Stir together the flour, salt and pepper.  Add the meat chunks and toss to coat.

Heat the oil in a stock pot over medium-high heat.  Add the meat and sear on all sides, working in batches, if necessary.

Add the hot water, allspice, bay leaf, vinegar, and brown sugar.  Cover and simmer for 1 hour.

Stir in the beef stock, tomato paste, carrots, onion, and celery.  Season with additional salt & pepper.  Bring to a boil, then reduce heat to a simmer.  Simmer uncovered for 1 hour.  Then add the potatoes and simmer for an additional 30 minutes or until the potatoes are tender.

Remove the allspice and bay leaf and serve over egg noodles

Serves 8-10


  1. It is a meandering story isn't it?! ;-) I am happy you loved the book Amy--even though I am not from the Midwest I found so many things I could relate to as well. Stew over noodles is an interesting concept and although not something you may try again, I am happy to hear that at least the stew improved after chillin' for a few days.

    Thanks for joining in this round of CTB and being our first entry!

  2. Hi Amy, this would be a great contribution to Food on Friday: Beef over at Carole's Chatter. Please do bring it over to join in the fun. Cheers
    PS I am about to start reading the book - looking forward to it

  3. Strange idea stew and noodles, but I will try anything once. I prefer the idea of having it with crackers though. Sounds like a great book of memories and tastes to relate to for you.
    p.s. popping over from SpiritBlogs, May foodies link.

  4. I loved the book as well. Certain stews we eat over noodles, some we eat over rice and some we eat over mashed potatoes. Some we just add the potatoes to the stew but I have never eaten stew with crackers. Isn't diversity wonderful!

  5. I love stew over pasta of any kind and I guess that proves that I'm from the midwest. I like chili over macaroni too.

  6. I've still got the book to read, will pick it up tomorrow, and looking forward to it. Stew is like that, often better the day after, or even 2 days after. Of course, things can be added in the next go-around :).

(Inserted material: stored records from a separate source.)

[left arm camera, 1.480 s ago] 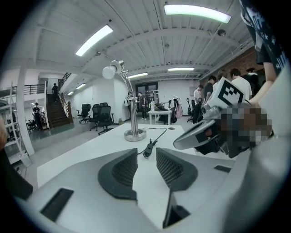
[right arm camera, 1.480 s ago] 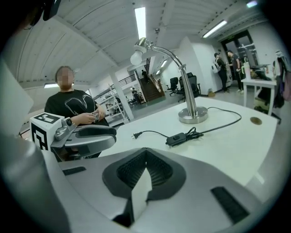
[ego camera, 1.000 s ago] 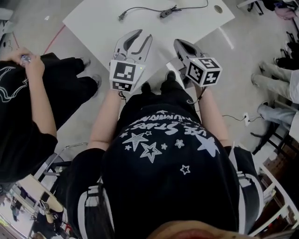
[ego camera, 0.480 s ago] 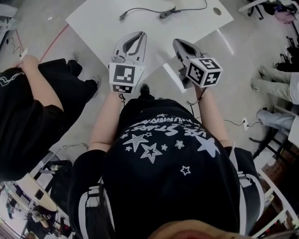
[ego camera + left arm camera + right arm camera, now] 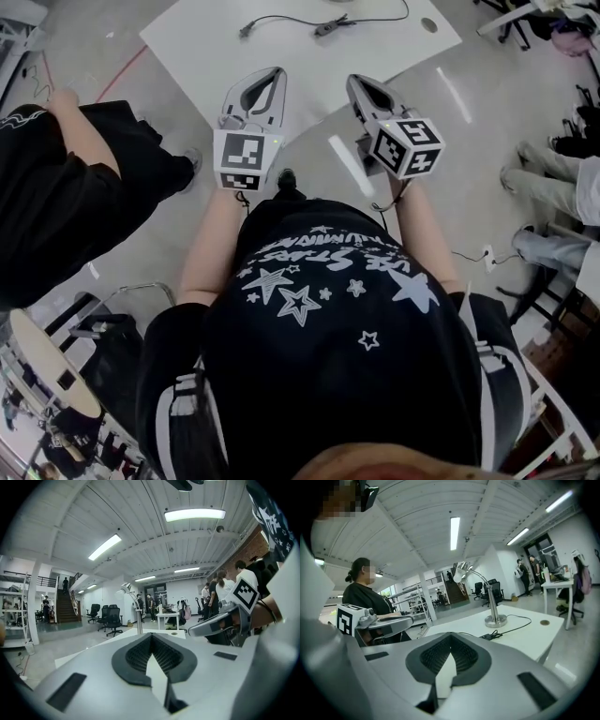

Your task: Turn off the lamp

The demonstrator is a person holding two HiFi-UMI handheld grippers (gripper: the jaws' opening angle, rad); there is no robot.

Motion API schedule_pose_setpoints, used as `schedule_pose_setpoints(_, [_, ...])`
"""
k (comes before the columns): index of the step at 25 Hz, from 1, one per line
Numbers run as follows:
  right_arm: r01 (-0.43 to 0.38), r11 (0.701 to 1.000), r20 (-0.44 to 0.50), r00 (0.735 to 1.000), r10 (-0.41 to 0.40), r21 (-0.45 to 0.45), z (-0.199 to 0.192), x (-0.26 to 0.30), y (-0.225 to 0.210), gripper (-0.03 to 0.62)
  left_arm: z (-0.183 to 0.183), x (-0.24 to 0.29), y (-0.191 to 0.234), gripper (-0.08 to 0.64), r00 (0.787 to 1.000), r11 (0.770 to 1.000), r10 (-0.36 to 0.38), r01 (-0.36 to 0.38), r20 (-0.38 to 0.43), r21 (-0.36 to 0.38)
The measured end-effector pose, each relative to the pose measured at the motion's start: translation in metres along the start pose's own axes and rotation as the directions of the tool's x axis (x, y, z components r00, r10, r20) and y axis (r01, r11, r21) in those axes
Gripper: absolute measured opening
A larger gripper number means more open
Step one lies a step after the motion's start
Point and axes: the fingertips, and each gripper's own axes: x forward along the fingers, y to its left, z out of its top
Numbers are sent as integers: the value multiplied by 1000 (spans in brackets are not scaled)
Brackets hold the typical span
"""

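A silver desk lamp stands on the white table, its head bent towards me. Its black cord runs across the table to an inline switch. The head view shows that switch and the plug end at the table's far side; the lamp itself is cut off there. In the left gripper view the lamp stands far ahead. My left gripper is shut and empty, held over the table's near edge. My right gripper is also shut and empty, beside the table's corner, well short of the switch.
A person in black stands at the left, close to the table. More people sit at the right. A round grommet marks the table's far right. A red cable lies on the floor; office chairs stand beyond.
The left gripper's jaws have closed from open to shut on nothing. Both grippers have risen a little. The person at the left has drawn away towards the left.
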Motion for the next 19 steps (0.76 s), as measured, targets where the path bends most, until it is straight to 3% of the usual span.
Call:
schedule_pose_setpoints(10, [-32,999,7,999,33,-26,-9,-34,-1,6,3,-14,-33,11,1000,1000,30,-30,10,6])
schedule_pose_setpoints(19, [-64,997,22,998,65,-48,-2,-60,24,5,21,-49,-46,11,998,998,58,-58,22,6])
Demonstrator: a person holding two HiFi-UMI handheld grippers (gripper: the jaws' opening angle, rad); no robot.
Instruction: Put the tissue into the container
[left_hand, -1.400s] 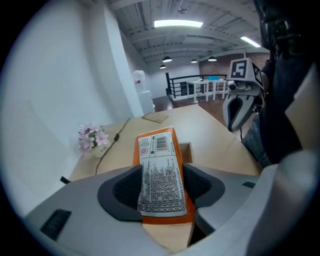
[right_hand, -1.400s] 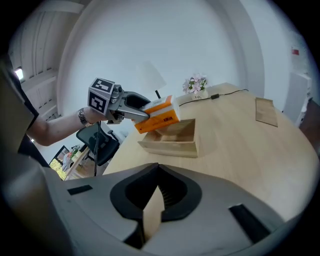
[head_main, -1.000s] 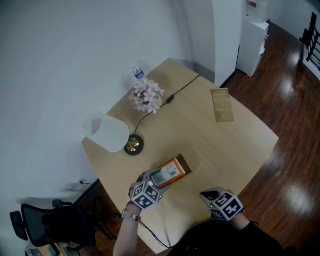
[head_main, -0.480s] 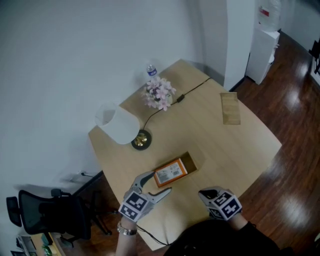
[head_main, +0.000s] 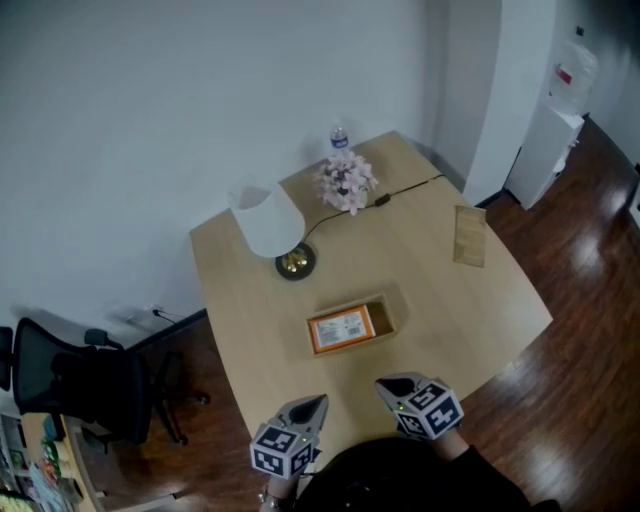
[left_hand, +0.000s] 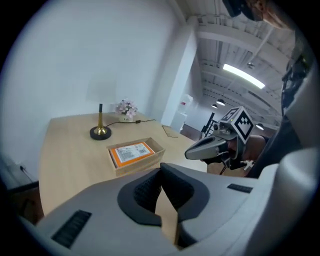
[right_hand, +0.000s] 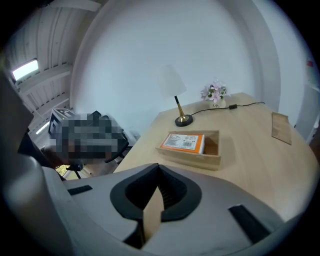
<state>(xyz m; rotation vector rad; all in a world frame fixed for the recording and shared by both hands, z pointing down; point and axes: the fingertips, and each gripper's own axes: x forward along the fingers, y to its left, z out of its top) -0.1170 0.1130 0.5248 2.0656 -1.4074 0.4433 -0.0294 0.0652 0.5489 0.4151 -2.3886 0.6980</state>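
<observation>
An orange tissue pack (head_main: 341, 328) lies flat inside the open wooden container (head_main: 385, 312) at the middle of the table. In the left gripper view, the pack (left_hand: 131, 150) and the box wall (left_hand: 137, 163) sit well ahead of the jaws. My left gripper (head_main: 313, 405) hangs at the table's near edge, shut with nothing between its pads. My right gripper (head_main: 385, 388) is beside it, also shut and empty. The right gripper view shows the container (right_hand: 192, 156) and pack (right_hand: 183, 142) ahead of the right gripper (right_hand: 159, 170).
A white-shaded lamp (head_main: 272, 222) with a brass base stands behind the container. A pot of pink flowers (head_main: 347, 182) and a water bottle (head_main: 339, 137) are at the far corner, with a black cable. A wooden board (head_main: 469, 236) lies at right. An office chair (head_main: 80, 385) stands left of the table.
My left gripper let go of the tissue pack, drew back to the table's near edge and shut. The pack stays in the container. The right gripper barely moved.
</observation>
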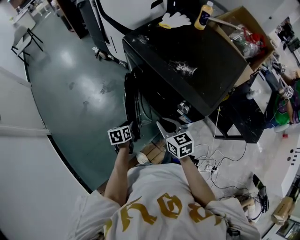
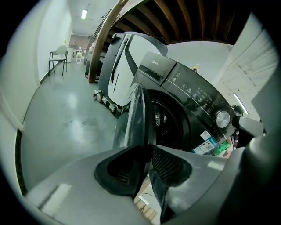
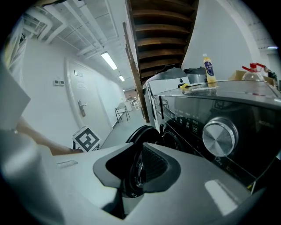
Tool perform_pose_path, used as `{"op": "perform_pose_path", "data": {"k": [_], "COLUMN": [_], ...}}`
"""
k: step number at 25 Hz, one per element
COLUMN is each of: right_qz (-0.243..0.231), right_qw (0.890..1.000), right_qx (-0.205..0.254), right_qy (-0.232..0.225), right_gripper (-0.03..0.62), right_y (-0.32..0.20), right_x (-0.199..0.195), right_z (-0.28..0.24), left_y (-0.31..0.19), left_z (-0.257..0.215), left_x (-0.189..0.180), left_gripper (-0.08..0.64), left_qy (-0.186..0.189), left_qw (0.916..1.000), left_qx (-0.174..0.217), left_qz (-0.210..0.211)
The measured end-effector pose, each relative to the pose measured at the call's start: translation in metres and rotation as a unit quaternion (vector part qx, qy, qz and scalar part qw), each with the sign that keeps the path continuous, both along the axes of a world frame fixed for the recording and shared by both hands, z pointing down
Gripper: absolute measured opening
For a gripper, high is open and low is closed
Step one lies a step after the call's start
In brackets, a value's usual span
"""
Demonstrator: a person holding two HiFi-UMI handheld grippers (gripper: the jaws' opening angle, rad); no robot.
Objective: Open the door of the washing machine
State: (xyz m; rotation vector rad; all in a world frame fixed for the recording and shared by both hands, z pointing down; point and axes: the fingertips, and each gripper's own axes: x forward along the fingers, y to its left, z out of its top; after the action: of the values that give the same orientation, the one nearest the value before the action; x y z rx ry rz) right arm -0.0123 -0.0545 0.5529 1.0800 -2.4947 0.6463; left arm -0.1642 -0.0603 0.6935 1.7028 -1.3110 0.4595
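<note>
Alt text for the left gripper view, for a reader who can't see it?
The left gripper is shut on the edge of the open door, seen edge-on, of a black washing machine. Behind the door are the dark drum opening and the control panel with a silver knob; grey floor stretches away at left.

Floor (image 1: 70, 79): I see glossy dark green, with pale glare and a few scuffs; to the right it turns into a lighter, stone-patterned patch.
Washing machine (image 1: 187, 70): it stands on the floor where the two surfaces meet, its door (image 1: 132, 101) swung out over the green part.
White appliance (image 1: 126, 14): I find it just beside the machine, farther back.
Chair (image 1: 23, 40): well apart, at the far left.
Power strip (image 1: 208, 165): on the pale patch, among loose cables (image 1: 229, 157).
Cardboard (image 1: 152, 152): flat pieces lie near the machine's foot.
</note>
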Motion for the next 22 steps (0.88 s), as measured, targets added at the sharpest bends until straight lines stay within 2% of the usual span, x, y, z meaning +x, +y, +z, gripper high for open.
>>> {"op": "perform_pose_path", "data": {"k": [14, 22], "right_qz": [-0.013, -0.042], "right_qw": [1.000, 0.999], "right_qx": [-0.002, -0.003], "right_qy": [0.010, 0.024], "right_gripper": [0.081, 0.081], "right_y": [-0.001, 0.002], "right_x": [-0.011, -0.038], "right_z": [0.003, 0.008], "left_y": [0.004, 0.003], "left_z": [0.001, 0.000], "left_x": [-0.049, -0.076], "left_gripper": [0.137, 0.138], "left_qy": [-0.043, -0.066], "left_qw": [0.9989, 0.9976], "left_qx": [0.005, 0.013], "left_qz": [-0.016, -0.020]}}
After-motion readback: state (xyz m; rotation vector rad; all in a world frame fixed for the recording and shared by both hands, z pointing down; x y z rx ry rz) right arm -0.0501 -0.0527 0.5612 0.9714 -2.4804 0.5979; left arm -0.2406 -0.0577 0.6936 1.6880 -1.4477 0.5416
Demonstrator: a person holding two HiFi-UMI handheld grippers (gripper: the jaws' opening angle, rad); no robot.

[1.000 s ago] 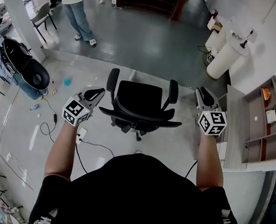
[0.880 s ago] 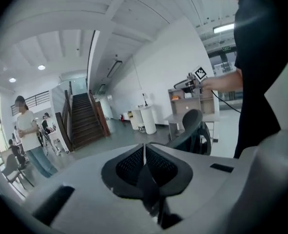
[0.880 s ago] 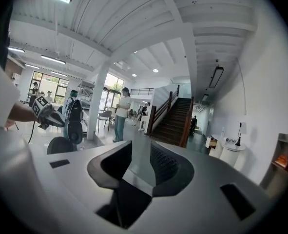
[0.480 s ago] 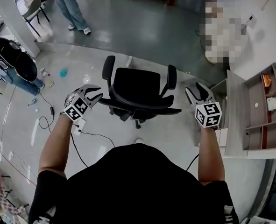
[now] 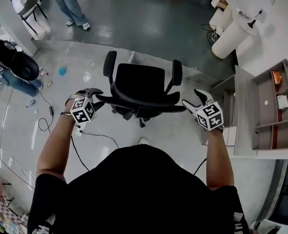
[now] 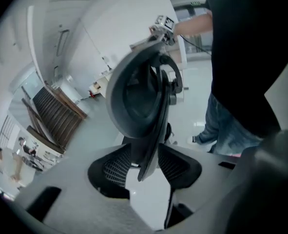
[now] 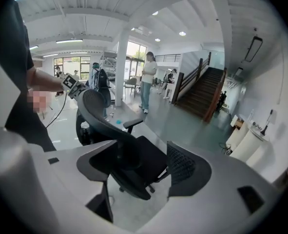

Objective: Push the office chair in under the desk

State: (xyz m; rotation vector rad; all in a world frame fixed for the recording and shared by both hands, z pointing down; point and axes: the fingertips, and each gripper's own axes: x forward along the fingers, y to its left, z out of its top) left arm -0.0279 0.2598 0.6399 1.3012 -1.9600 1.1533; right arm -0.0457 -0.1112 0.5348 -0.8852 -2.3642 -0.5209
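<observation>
Both tongs have come down beside the chair point(image 5: 139, 79) since a second ago, and their jaws have just been opening. At the left end of the chair's backrest point(image 5: 134, 100) the left tongs point(image 5: 99, 97) stand open, the backrest's edge between the jaws but unclamped. Just off its right end the right tongs point(image 5: 190, 97) gape wide, gripping nothing. To the chair's right, apart from it, stands the desk point(image 5: 243, 111). No pushing looks done yet; bracing and rolling the chair under remain.
</observation>
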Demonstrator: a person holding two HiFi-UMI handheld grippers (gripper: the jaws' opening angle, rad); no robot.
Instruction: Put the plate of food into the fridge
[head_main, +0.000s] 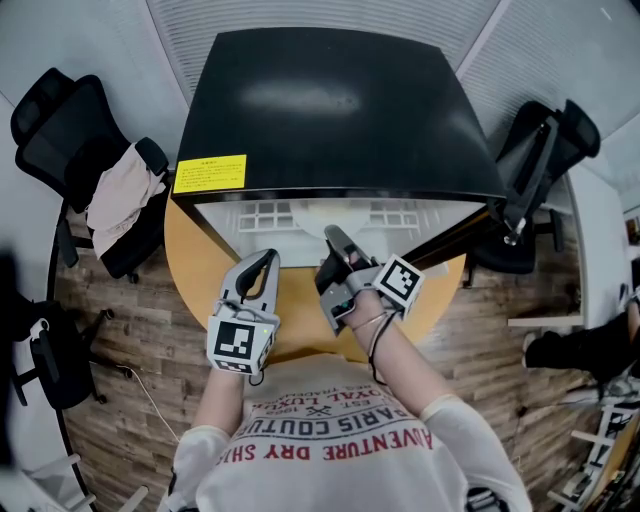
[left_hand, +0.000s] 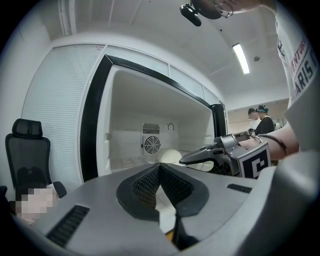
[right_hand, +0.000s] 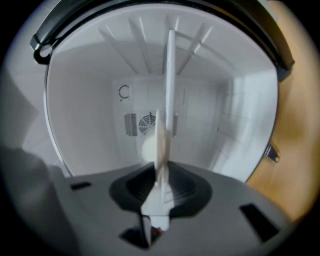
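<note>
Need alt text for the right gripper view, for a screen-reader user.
The right gripper is clamped on the rim of a thin white plate, seen edge-on as a vertical sliver pointing into the open fridge. Its white interior fills the view, with a round fan grille on the back wall and wooden table at the right edge.

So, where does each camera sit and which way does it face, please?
Head view: person's head, looking down on fridge; forearms show.
Left gripper view: left hand-held gripper, facing fridge opening; shut jaws show.
Right gripper view: right hand-held gripper, facing inside; jaws clamp plate.
Gripper views share the fan.
</note>
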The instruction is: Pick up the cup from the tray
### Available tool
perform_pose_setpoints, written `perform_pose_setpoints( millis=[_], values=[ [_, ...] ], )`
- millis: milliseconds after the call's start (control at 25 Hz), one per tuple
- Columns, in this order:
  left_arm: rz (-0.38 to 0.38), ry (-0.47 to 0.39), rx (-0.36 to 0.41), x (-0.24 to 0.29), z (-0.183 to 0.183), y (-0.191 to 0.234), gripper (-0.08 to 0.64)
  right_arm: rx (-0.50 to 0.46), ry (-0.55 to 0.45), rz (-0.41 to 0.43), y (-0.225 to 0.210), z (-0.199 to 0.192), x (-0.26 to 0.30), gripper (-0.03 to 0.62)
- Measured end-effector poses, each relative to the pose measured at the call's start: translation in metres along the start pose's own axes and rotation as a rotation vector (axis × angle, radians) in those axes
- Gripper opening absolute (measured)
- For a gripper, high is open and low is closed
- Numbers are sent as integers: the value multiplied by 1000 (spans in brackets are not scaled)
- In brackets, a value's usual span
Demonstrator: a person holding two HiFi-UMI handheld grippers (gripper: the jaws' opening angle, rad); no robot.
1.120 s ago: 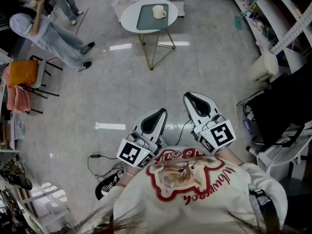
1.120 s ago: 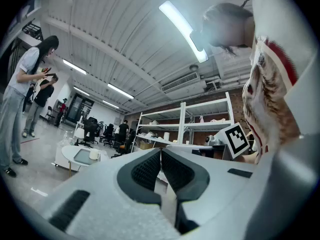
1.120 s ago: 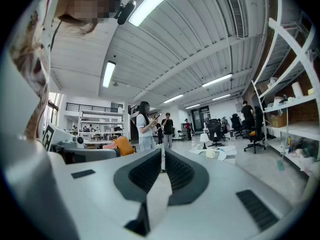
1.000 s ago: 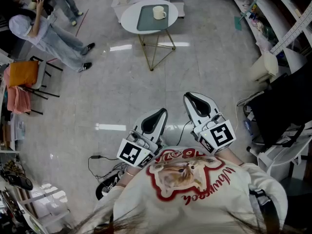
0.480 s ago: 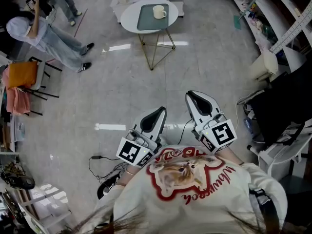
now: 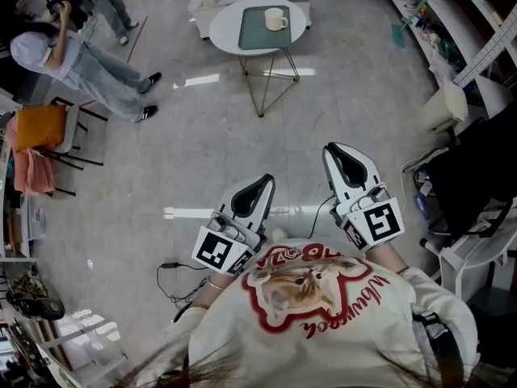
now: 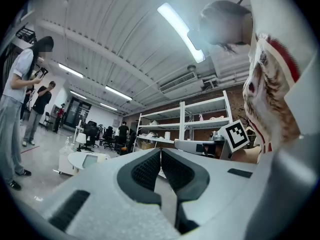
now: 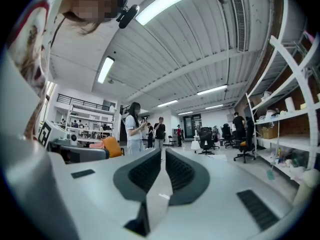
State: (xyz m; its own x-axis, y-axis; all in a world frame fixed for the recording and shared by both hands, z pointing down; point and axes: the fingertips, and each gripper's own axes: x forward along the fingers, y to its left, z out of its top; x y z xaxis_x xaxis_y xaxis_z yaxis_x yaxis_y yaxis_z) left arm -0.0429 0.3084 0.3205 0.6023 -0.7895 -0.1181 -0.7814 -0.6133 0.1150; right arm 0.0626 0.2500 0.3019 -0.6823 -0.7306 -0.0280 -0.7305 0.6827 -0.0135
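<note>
since the earlier frame the right gripper [image 6: 334,149] has shifted outward to the right, and the round table [image 6: 224,29] now sits a little further right in the head view; the left gripper [image 6: 263,181] is about where it was.

findings:
- cup [image 6: 275,19] – cream-white mug, upright, mouth up, with its handle pointing to the view's right. it stands on the far right part of the tray [image 6: 255,32], a grey-green rectangle with rounded corners lying flat on the white table top. the table has thin gold wire legs.
- cup and tray are well apart from both grippers, across a stretch of pale glossy floor.
- left gripper: held low near the person's chest. in its own view the jaws meet at the tips [image 7: 160,152], with nothing between the pads.
- right gripper: also held near the chest, beside the left one but not touching it. its own view shows the jaws drawn together to a thin slit [image 8: 163,152] – nothing held.
- bystander [image 6: 69,55] stands at the far left, near an orange chair [image 6: 36,126].
- black cable [image 6: 174,270] lies on the floor by the left gripper.
</note>
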Motion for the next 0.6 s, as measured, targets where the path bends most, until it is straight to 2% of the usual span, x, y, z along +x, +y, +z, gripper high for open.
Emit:
perform_pose_setpoints(
  millis=[200, 360, 600],
  values=[
    [0, -11, -15, -11, 4, 20, 18, 24, -15, -58, 9, 1, 8, 48],
    [-5, -20, -19, -10, 6, 25, 18, 24, -2, -52, 16, 0, 14, 48],
    [-19, -21, -31, 6, 3, 35, 18, 30, 3, -62, 3, -1, 25, 48]
  ],
)
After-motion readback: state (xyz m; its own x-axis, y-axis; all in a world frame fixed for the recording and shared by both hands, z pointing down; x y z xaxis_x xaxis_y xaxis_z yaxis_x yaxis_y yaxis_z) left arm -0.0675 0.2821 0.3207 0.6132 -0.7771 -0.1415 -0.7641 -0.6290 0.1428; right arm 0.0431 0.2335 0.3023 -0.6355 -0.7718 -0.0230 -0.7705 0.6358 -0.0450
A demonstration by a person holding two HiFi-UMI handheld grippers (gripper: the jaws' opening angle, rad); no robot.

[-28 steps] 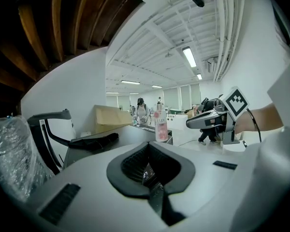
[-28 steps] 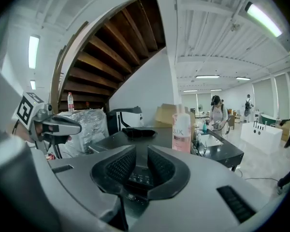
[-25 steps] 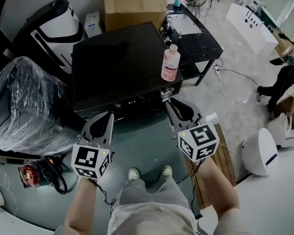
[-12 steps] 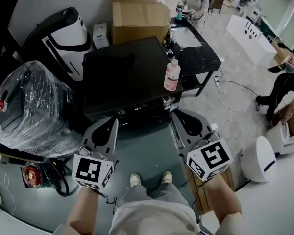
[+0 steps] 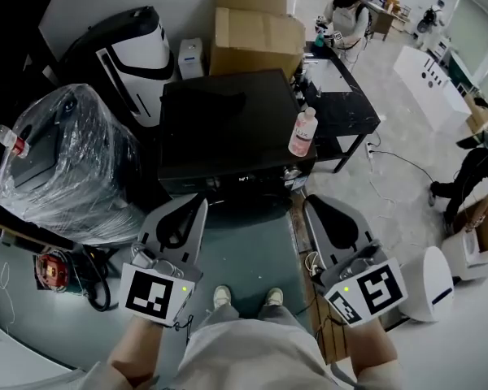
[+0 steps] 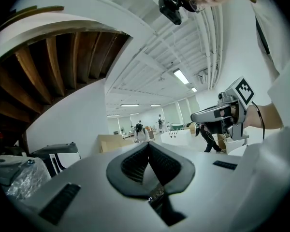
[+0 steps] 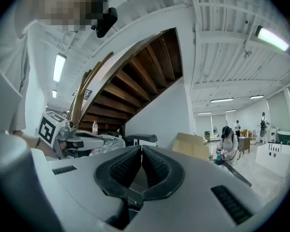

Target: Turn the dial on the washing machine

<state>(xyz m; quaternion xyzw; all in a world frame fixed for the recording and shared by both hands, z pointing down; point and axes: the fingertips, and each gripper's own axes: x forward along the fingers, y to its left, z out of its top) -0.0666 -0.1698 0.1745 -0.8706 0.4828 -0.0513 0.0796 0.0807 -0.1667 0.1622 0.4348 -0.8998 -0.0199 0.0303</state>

  7. I also got the feeling of reading family lore that would have been shared at reunions. This beef stew is a classic. I be her family used the noodles to stretch out the food.

  8. Just like the chili recipe I tried, this feels like a warm, comforting winter dish. Glad the sit-time improved the flavor. cathy from Delaware Girl Eats

  9. It's happened to me with soups: they improve substantially when left to mature in the fridge a day or two.